◆ **TASK PROMPT**: When you reach the listing below, copy each line exactly.

# # # # # # #

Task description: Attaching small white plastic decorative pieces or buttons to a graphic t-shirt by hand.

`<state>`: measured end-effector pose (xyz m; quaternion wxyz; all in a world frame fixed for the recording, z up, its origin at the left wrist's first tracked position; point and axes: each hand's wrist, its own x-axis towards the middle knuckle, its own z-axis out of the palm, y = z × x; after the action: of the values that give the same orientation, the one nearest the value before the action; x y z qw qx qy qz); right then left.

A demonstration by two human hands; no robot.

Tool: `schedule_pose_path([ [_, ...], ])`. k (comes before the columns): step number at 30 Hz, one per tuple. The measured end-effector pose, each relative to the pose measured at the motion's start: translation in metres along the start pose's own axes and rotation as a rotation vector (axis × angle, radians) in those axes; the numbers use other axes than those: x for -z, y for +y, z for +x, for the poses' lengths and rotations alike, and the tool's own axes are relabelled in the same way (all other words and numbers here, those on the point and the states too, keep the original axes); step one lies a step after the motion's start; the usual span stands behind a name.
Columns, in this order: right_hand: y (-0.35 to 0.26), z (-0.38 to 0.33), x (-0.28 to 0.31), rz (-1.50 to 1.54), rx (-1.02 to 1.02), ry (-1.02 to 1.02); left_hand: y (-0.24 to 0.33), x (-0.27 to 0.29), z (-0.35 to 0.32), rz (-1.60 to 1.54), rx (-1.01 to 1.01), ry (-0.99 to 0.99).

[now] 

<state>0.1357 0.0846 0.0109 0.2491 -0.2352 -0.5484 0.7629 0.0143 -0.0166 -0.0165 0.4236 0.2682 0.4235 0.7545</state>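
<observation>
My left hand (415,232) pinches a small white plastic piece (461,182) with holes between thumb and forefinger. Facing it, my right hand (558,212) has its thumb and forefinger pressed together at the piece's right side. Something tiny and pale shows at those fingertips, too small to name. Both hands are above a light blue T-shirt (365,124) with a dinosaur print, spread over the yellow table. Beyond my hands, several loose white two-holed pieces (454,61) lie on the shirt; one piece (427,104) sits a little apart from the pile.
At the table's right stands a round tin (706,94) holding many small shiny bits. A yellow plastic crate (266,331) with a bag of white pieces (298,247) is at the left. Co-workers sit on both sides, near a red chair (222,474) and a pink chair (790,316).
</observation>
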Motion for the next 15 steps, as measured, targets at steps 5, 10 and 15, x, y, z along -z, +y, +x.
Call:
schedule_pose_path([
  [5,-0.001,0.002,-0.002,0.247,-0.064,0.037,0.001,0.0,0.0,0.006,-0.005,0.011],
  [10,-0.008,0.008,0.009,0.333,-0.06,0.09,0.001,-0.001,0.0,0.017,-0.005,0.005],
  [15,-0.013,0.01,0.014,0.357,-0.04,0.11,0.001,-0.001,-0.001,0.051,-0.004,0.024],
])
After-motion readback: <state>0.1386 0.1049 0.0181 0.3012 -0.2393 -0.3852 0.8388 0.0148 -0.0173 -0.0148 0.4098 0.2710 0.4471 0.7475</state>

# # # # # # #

◆ **OUTPUT OF THE EXERCISE**:
Task description: Attaching small white plastic decorative pieces or buttons to a graphic t-shirt by hand.

`<state>`: measured end-effector pose (xyz m; quaternion wxyz; all in a world frame fixed for the recording, z up, its origin at the left wrist's first tracked position; point and axes: each hand's wrist, its own x-axis towards the middle knuckle, its own z-axis out of the palm, y = z × x; after the action: of the values that give the same orientation, the one nearest the value before the action; x y z qw qx qy qz); right then left.

A demonstration by two human hands; no robot.

Tool: `schedule_pose_path([ [_, ...], ])`. k (comes before the columns): step number at 30 Hz, one per tuple. The measured end-effector pose, each relative to the pose measured at the motion's start: translation in metres along the start pose's own axes and rotation as a rotation vector (axis × angle, radians) in those axes; the numbers use other axes than those: x for -z, y for +y, z for +x, for the poses' lengths and rotations alike, and the tool's own axes are relabelled in the same way (all other words and numbers here, those on the point and the states too, keep the original axes); step one lies a step after the motion's start; the usual span stands behind a name.
Columns, in this order: right_hand: y (-0.35 to 0.26), z (-0.38 to 0.33), x (-0.28 to 0.31), rz (-1.50 to 1.54), rx (-1.02 to 1.02), ry (-1.02 to 1.02); left_hand: y (-0.24 to 0.33), x (-0.27 to 0.29), z (-0.35 to 0.32), rz (-1.60 to 1.54), rx (-1.01 to 1.01), ry (-0.99 to 0.99).

[now] 

<state>0.1357 0.0846 0.0109 0.2491 -0.2352 -0.5484 0.7629 0.0143 -0.0166 -0.0165 0.4236 0.2682 0.4235 0.7545</state>
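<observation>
My left hand (415,232) pinches a small white plastic piece (461,182) with holes between thumb and forefinger. Facing it, my right hand (558,212) has its thumb and forefinger pressed together at the piece's right side. Something tiny and pale shows at those fingertips, too small to name. Both hands are above a light blue T-shirt (365,124) with a dinosaur print, spread over the yellow table. Beyond my hands, several loose white two-holed pieces (454,61) lie on the shirt; one piece (427,104) sits a little apart from the pile.
At the table's right stands a round tin (706,94) holding many small shiny bits. A yellow plastic crate (266,331) with a bag of white pieces (298,247) is at the left. Co-workers sit on both sides, near a red chair (222,474) and a pink chair (790,316).
</observation>
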Motion for the next 15 steps, as measured, targets at steps 5, 10 and 15, x, y, z along -z, +y, +x.
Call:
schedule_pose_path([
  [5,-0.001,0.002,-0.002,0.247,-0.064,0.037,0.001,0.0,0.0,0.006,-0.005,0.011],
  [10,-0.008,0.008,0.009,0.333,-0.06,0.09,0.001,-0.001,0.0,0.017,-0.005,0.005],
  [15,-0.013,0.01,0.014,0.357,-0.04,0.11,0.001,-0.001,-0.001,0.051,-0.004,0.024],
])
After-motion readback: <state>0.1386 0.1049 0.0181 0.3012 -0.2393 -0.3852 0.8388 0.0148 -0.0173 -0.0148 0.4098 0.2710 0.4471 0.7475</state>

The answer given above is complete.